• TASK BRIEF:
What lines in the data hold the string "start"? Show them.

• INFORMATION SUPPLIED:
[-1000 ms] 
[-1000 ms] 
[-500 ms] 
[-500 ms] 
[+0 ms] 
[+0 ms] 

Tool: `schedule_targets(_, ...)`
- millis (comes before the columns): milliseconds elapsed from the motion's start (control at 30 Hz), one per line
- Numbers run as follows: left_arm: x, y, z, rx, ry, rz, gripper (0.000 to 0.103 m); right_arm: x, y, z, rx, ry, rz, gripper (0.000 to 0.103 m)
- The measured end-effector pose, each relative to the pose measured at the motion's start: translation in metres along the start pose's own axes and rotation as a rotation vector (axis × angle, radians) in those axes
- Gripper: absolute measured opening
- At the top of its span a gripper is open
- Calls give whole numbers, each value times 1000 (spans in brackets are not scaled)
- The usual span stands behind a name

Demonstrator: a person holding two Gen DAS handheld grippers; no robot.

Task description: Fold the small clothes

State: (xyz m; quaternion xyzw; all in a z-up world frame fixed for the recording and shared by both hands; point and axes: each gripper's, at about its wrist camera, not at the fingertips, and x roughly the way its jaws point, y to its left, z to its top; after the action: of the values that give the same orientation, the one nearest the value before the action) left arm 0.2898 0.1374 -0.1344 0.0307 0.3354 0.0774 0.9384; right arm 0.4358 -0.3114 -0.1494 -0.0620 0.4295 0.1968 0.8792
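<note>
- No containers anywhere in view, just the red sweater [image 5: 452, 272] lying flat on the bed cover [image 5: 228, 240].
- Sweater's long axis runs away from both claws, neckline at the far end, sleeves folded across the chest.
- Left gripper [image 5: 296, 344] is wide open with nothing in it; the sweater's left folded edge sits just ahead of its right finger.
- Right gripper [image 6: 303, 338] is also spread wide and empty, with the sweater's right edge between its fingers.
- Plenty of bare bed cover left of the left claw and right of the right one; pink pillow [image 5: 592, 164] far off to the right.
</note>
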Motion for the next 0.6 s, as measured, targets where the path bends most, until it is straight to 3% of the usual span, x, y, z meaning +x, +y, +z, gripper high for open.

• SOLUTION FOR THIS PROBLEM:
- millis (comes before the columns): milliseconds elapsed from the motion's start (control at 30 Hz), one per line
- The measured end-effector pose, each relative to the pose measured at the motion's start: translation in metres along the start pose's own axes and rotation as a rotation vector (axis × angle, radians) in those axes

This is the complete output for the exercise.